Your arteries are supposed to flex with every heartbeat, absorbing the pressure like a garden hose with some give. But in older adults, these blood vessels often stiffen, turning rubbery and rigid. Now, researchers have found that this arterial stiffness may be doing more than just straining the heart: it appears to amplify the cognitive effects of nerve damage in the brain, even in people who show no signs of dementia.
A large multisite study called IGNITE examined 570 cognitively healthy older adults and discovered a troubling pattern. Those with both stiff arteries and elevated levels of a blood biomarker called neurofilament light chain (NfL) performed significantly worse on memory tests than those with only one risk factor or neither. NfL acts as a kind of distress signal from the brain, its levels rising when nerve fibers sustain damage. Everyone’s NfL creeps up with age, but unusually high levels suggest something more aggressive is happening inside the skull.
The research team, led by scientists at Hebrew SeniorLife’s Marcus Institute for Aging Research and AdventHealth Research Institute, measured arterial stiffness using carotid-femoral pulse wave velocity. This test tracks how fast blood shoots from the heart down to the legs. The stiffer the arteries, the faster the pulse travels, and the harder the heart has to work. Over time, this relentless pounding takes a toll on organs that need smooth, consistent blood flow. The brain, with its dense network of tiny vessels, is especially vulnerable.
Memory Takes the Hit
Participants with stiffer arteries struggled with episodic memory, the ability to recall past events like what you had for breakfast or where you parked the car. They also showed deficits in working memory, which lets you hold a phone number in your head long enough to dial it, and processing speed, the brain’s ability to quickly interpret and respond to information. But here’s where it gets interesting: arterial stiffness alone wasn’t the whole story. The real trouble emerged when elevated NfL entered the picture.
“These results reinforce the idea that brain aging is not only marked by damage to nerve fibers, reflected in biomarkers like NfL, but also about the health of the blood vessels that support the brain.”
Dr. Lewis Lipsitz, director of the Marcus Institute, explained that while the study can’t yet prove that softening stiff arteries will reverse memory loss, the findings suggest that vascular health may determine how much nerve damage translates into actual cognitive problems. Think of it like a one-two punch: the nerve fibers take a beating, and the stiff arteries ensure that beating hits harder.

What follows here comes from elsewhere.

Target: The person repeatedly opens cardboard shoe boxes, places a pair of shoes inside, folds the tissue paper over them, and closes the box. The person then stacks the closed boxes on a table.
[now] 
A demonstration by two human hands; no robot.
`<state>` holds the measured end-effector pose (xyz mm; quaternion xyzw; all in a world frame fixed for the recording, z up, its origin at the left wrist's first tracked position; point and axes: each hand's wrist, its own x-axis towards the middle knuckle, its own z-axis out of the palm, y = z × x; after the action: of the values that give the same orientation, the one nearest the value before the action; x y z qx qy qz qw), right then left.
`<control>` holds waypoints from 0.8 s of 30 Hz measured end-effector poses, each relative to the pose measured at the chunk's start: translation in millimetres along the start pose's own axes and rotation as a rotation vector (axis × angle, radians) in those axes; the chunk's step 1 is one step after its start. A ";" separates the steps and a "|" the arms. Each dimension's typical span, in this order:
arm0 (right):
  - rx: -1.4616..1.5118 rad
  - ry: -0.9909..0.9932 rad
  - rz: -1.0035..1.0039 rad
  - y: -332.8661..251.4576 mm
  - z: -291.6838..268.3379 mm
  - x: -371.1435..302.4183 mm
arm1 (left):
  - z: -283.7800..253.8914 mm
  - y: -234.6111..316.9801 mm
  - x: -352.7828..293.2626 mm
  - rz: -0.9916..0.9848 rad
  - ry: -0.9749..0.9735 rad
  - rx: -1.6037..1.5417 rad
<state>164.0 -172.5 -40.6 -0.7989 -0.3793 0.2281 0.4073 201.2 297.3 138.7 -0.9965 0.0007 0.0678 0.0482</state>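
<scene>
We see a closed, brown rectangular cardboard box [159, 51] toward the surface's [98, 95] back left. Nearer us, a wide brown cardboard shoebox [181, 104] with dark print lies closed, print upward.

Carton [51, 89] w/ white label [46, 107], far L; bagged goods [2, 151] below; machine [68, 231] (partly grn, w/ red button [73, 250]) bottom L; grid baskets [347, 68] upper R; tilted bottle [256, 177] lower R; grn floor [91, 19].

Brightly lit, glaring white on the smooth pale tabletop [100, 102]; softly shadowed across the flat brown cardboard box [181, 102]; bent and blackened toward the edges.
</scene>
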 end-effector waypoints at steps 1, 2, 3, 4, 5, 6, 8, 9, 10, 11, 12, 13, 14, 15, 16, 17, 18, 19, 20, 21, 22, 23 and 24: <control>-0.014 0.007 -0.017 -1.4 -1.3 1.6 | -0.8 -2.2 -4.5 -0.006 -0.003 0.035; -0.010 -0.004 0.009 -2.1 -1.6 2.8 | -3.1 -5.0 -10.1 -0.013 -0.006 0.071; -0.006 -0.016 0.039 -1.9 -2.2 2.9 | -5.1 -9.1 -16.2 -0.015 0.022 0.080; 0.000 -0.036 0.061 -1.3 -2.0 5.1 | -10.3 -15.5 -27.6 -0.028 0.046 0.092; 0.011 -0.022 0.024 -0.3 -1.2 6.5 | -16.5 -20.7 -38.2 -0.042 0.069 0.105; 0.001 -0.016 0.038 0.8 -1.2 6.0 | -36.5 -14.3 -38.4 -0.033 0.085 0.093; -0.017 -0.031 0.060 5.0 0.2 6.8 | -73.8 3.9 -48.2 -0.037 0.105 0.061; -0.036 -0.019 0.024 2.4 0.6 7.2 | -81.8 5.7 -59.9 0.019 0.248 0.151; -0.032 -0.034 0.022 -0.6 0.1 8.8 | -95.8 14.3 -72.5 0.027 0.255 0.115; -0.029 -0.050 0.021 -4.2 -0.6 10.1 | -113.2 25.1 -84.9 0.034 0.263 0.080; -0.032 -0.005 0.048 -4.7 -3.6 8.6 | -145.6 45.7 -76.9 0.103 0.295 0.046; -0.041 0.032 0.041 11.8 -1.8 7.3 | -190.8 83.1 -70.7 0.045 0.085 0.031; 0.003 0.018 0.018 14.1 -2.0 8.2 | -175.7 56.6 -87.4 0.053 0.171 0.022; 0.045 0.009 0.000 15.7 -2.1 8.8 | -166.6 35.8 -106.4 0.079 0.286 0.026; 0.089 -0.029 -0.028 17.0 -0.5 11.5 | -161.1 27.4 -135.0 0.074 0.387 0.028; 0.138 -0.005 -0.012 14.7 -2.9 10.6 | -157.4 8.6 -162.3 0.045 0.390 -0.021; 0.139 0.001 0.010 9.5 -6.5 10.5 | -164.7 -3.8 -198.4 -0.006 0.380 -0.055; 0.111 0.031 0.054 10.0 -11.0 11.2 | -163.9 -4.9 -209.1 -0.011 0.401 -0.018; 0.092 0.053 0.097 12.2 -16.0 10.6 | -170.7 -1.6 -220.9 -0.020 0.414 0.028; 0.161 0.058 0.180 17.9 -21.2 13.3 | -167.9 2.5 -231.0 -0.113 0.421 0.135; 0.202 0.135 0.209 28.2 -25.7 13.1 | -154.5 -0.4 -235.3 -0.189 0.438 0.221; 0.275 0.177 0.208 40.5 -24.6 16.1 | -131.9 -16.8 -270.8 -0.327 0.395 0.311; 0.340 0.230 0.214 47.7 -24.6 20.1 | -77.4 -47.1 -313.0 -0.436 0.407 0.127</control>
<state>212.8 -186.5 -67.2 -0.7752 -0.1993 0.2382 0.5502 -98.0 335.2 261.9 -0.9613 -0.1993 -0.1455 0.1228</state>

A Two-Pronged Vulnerability
Lead author Amani Norling noted that the combination of risk factors seems to create a particularly vulnerable state. It’s not just that two bad things are happening at once. Rather, one condition appears to worsen the effects of the other, creating a scenario where the brain is doubly compromised. She emphasized the need for a dual approach: tracking biomarkers like NfL to catch nerve damage early, while simultaneously protecting blood vessel health through treatment of hypertension, high cholesterol, and other vascular risk factors.
The IGNITE trial, which stands for Investigating Gains in Neurocognition in an Intervention Trial of Exercise, is examining how different amounts of aerobic exercise affect brain structure and cognitive function in older adults. This particular analysis was observational and cross-sectional, meaning it captured a snapshot in time rather than tracking changes over months or years. That limitation is significant: the researchers can show that arterial stiffness and NfL levels are associated with worse memory, but they can’t yet say that stiffening arteries cause the cognitive decline.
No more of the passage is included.